§ **Your assignment**
Using the entries below, write out the line with "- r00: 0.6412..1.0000", the line with "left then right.", and every line in between, exactly as each is written.

Records drawn from a dataset

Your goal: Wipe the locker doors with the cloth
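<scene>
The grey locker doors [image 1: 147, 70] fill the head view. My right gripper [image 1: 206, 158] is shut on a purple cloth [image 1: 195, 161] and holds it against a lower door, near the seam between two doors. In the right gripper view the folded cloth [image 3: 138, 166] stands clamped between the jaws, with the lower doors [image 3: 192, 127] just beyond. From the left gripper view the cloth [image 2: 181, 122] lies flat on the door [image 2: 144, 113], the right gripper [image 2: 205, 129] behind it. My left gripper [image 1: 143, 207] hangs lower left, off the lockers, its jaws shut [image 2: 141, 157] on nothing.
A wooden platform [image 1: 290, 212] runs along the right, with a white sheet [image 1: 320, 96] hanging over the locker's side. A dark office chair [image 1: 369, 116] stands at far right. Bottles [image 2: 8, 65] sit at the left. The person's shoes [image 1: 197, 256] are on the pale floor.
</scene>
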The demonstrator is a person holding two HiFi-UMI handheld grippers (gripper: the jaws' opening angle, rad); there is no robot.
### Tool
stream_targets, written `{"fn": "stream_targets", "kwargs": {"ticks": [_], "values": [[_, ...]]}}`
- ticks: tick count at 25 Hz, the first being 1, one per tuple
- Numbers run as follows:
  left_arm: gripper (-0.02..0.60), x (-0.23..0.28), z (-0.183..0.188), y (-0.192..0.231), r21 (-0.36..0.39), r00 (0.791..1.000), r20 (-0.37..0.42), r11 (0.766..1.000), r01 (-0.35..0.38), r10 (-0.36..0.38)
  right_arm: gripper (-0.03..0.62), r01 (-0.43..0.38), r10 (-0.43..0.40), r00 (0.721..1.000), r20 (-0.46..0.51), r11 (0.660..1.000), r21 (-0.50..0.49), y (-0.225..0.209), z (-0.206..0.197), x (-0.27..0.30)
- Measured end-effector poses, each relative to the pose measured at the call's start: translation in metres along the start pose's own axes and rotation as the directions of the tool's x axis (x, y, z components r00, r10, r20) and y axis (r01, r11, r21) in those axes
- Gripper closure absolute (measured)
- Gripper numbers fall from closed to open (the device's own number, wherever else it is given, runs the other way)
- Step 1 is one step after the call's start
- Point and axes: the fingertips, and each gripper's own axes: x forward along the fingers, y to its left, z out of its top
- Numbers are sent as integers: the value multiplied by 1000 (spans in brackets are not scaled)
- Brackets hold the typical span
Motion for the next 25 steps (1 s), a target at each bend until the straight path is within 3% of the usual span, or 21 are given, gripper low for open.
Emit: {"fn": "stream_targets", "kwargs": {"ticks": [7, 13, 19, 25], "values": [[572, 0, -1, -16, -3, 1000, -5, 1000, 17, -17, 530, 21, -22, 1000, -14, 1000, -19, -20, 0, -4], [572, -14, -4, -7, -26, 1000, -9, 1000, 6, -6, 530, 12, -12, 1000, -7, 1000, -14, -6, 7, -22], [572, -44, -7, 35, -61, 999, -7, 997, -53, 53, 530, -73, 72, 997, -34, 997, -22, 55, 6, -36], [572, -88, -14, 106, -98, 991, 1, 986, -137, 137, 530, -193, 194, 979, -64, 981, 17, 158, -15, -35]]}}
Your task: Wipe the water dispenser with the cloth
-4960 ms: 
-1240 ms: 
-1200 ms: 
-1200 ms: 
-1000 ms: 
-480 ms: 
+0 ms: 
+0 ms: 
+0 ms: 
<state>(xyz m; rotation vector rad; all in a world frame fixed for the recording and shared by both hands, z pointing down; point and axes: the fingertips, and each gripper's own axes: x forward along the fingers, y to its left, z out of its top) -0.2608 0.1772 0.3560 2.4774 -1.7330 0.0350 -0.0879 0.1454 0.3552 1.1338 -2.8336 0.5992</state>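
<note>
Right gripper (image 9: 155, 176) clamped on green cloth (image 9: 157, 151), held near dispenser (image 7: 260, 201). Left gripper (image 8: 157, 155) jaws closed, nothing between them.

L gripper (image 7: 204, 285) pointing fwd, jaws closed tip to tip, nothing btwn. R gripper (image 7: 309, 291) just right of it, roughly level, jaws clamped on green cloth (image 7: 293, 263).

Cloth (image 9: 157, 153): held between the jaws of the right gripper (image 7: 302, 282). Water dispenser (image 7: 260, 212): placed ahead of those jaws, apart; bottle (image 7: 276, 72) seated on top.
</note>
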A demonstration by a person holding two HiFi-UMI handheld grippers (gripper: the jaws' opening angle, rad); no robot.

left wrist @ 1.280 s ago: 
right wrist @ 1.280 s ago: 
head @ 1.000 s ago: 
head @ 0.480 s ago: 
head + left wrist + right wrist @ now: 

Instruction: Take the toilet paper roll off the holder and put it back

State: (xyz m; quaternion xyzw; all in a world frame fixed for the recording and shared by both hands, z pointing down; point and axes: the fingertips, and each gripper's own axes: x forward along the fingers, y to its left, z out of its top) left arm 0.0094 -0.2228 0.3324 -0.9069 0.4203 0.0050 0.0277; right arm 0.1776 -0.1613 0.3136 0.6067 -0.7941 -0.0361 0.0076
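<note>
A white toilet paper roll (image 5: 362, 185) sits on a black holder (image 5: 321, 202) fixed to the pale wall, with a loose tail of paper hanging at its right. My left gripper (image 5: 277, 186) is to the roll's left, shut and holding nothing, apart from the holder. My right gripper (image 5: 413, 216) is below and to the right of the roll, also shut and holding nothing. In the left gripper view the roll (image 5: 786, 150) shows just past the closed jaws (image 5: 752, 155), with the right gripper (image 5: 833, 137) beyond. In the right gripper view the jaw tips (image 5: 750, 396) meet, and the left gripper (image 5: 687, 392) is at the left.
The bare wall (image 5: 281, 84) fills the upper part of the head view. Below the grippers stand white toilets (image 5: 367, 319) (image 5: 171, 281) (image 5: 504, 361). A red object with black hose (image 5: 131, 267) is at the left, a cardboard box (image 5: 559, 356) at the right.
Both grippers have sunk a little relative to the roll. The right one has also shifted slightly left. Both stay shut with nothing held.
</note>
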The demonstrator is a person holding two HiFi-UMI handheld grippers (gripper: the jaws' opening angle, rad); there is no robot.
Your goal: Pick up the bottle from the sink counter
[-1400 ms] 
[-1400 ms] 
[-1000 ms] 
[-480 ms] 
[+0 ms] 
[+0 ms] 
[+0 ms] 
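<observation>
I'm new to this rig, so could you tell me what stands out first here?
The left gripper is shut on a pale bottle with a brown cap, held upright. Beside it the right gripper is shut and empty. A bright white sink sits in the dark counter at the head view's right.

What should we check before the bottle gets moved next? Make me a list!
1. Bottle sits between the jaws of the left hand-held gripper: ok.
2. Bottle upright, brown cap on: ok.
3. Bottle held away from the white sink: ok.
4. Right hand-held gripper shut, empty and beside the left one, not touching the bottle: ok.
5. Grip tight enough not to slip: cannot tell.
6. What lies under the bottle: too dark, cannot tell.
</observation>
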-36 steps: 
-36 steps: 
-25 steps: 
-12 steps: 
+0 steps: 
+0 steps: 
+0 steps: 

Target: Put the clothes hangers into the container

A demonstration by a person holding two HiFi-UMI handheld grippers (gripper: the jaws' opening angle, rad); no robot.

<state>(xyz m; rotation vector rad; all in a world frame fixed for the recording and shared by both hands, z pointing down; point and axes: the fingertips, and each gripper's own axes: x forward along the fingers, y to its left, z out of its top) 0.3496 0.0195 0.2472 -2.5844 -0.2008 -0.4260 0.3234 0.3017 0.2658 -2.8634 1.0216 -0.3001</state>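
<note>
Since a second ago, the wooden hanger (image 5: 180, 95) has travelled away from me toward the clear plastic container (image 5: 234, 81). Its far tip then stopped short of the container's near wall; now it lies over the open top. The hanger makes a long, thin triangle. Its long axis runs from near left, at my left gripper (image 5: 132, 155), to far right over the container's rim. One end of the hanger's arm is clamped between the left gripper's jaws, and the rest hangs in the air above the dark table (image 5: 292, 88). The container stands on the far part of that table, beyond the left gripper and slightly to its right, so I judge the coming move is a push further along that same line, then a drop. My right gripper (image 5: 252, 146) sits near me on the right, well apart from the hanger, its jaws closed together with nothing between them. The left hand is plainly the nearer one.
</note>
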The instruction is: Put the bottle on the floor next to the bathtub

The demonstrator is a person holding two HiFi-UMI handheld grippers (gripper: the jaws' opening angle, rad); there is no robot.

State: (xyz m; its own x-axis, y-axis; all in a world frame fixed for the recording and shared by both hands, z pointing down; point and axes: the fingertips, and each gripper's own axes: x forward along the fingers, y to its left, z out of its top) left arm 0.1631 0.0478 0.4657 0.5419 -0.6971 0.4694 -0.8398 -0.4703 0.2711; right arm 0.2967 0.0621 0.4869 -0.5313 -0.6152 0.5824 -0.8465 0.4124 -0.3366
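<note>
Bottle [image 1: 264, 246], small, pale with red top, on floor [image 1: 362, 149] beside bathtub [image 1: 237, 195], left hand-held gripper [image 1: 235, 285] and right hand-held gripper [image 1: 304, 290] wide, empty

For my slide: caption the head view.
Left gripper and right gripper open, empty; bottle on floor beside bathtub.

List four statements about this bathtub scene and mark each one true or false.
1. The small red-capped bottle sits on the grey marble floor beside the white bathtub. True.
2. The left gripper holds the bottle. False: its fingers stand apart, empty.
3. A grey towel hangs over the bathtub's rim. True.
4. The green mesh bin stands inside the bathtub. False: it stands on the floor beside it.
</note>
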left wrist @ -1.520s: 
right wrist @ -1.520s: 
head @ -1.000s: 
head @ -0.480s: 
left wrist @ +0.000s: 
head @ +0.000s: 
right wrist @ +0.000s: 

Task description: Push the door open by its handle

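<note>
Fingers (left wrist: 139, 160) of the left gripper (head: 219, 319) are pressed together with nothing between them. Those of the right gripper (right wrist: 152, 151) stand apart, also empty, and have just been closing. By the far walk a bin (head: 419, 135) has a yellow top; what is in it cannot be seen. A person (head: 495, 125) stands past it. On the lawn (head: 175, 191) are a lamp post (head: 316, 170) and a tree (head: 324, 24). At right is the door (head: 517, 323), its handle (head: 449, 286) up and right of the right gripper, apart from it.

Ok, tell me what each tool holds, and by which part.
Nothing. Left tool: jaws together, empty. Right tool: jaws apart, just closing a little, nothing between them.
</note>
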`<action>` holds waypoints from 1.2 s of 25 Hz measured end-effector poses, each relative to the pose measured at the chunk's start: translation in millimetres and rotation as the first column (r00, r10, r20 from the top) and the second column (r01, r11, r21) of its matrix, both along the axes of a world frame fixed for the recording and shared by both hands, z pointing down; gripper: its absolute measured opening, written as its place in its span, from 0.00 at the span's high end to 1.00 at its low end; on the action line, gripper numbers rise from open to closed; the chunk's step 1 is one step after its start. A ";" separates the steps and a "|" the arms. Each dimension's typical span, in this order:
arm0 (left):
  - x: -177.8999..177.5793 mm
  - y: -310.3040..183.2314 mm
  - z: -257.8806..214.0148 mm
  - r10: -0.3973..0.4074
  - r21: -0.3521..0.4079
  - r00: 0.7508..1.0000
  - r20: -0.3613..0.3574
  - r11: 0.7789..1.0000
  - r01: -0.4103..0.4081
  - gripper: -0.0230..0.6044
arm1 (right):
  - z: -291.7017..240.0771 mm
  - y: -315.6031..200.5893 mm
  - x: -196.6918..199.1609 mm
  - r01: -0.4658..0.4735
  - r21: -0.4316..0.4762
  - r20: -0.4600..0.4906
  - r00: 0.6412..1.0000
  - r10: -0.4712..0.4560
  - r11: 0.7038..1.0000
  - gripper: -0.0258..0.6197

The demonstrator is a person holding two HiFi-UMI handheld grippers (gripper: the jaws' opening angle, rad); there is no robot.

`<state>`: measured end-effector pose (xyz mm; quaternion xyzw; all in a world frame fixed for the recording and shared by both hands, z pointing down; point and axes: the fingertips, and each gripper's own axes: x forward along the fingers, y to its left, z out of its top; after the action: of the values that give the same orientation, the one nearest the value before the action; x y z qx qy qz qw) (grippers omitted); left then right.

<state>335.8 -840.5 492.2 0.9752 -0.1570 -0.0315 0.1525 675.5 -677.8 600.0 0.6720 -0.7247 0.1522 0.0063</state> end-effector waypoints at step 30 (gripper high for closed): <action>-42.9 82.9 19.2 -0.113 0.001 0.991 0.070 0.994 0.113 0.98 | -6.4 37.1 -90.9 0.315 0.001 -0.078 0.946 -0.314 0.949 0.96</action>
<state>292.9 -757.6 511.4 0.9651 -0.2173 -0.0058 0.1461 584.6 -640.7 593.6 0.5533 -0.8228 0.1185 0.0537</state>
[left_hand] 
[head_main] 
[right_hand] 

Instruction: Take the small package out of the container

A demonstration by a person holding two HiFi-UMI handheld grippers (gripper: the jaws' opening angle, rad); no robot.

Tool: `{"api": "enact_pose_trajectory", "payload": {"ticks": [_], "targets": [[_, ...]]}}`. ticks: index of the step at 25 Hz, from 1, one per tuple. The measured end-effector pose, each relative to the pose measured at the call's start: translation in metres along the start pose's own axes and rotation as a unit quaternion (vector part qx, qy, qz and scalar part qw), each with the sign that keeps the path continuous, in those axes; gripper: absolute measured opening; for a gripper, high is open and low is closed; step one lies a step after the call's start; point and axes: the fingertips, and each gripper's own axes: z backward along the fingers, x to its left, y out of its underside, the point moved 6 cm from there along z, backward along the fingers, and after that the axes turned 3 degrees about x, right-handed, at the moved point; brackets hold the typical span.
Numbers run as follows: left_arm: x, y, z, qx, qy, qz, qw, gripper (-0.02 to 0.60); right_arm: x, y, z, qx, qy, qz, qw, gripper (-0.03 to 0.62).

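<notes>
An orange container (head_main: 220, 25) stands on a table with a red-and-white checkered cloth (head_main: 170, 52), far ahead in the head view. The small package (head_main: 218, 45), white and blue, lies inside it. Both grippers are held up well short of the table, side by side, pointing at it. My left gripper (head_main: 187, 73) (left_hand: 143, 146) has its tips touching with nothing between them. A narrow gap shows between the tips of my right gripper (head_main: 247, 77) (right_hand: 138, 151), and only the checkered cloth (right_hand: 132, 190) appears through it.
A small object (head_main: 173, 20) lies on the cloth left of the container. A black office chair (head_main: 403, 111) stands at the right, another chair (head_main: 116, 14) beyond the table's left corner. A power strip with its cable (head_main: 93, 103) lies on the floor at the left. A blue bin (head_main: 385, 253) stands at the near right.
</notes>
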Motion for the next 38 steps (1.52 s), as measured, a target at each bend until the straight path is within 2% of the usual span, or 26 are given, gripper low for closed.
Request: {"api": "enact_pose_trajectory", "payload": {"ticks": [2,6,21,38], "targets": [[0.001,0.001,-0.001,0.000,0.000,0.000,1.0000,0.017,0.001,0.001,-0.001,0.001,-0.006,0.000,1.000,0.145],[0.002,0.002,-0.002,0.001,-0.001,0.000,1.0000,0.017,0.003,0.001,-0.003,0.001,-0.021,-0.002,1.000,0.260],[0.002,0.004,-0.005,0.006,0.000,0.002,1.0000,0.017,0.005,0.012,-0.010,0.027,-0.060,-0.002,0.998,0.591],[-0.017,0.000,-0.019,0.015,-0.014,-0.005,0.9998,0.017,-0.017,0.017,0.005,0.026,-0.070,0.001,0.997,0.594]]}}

§ **Reply**
  - r00: 0.6412..1.0000
  - r10: -0.4712..0.4560
  - r11: 0.7038..1.0000
  - gripper: -0.0258..0.6197

The demonstrator is a person holding two HiFi-UMI handheld grippers (gripper: the jaws' opening angle, rad); there is no robot.

`<state>`: measured end-effector pose (xyz mm; quaternion xyzw; all in a world frame fixed for the recording and shared by both hands, z pointing down; point and axes: the fingertips, and each gripper's own axes: x forward along the fingers, y to its left, z out of its top; after the action: of the values that give the same orientation, the one nearest the value before the action; x y z qx qy qz qw) (grippers omitted); left then right.

What this exercise required has been given in full.